Your goal. Starting from the first line below, copy the whole listing exactly.

Source data.
- - - -

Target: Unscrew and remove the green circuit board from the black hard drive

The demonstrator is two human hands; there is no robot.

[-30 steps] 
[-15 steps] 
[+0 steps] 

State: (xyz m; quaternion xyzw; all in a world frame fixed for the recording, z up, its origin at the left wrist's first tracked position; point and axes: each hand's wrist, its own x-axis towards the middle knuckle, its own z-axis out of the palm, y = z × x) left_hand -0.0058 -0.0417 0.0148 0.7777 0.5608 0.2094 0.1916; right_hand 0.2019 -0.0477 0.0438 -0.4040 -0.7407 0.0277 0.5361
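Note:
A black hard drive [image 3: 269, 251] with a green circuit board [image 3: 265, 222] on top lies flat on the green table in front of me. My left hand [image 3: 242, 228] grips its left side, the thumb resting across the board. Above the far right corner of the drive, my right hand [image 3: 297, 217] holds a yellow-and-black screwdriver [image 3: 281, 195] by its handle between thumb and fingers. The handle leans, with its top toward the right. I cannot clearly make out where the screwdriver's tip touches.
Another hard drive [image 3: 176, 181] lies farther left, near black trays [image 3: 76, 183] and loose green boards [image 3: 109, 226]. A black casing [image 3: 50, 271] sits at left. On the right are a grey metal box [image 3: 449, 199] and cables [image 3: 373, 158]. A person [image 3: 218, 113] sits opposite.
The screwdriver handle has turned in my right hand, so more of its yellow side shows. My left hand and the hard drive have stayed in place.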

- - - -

Your response.
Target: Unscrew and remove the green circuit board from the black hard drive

The demonstrator is two human hands; there is no robot.

[-30 steps] 
[-15 steps] 
[+0 steps] 

State: (xyz m; quaternion xyzw; all in a world frame fixed for the recording, z up, its origin at the left wrist's first tracked position; point and axes: each hand's wrist, its own x-axis towards the middle knuckle, its own z-axis out of the palm, y = z × x) left_hand -0.0058 -0.0417 0.0148 0.7777 0.5608 0.2094 0.1916; right_hand 0.2019 -0.0477 0.0438 -0.4040 -0.7407 0.0277 0.5361
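Note:
A black hard drive [image 3: 269, 251] with a green circuit board [image 3: 265, 222] on top lies flat on the green table in front of me. My left hand [image 3: 242, 228] grips its left side, the thumb resting across the board. Above the far right corner of the drive, my right hand [image 3: 297, 217] holds a yellow-and-black screwdriver [image 3: 281, 195] by its handle between thumb and fingers. The handle leans, with its top toward the right. I cannot clearly make out where the screwdriver's tip touches.
Another hard drive [image 3: 176, 181] lies farther left, near black trays [image 3: 76, 183] and loose green boards [image 3: 109, 226]. A black casing [image 3: 50, 271] sits at left. On the right are a grey metal box [image 3: 449, 199] and cables [image 3: 373, 158]. A person [image 3: 218, 113] sits opposite.
The screwdriver handle has turned in my right hand, so more of its yellow side shows. My left hand and the hard drive have stayed in place.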

No more work is needed for this exercise.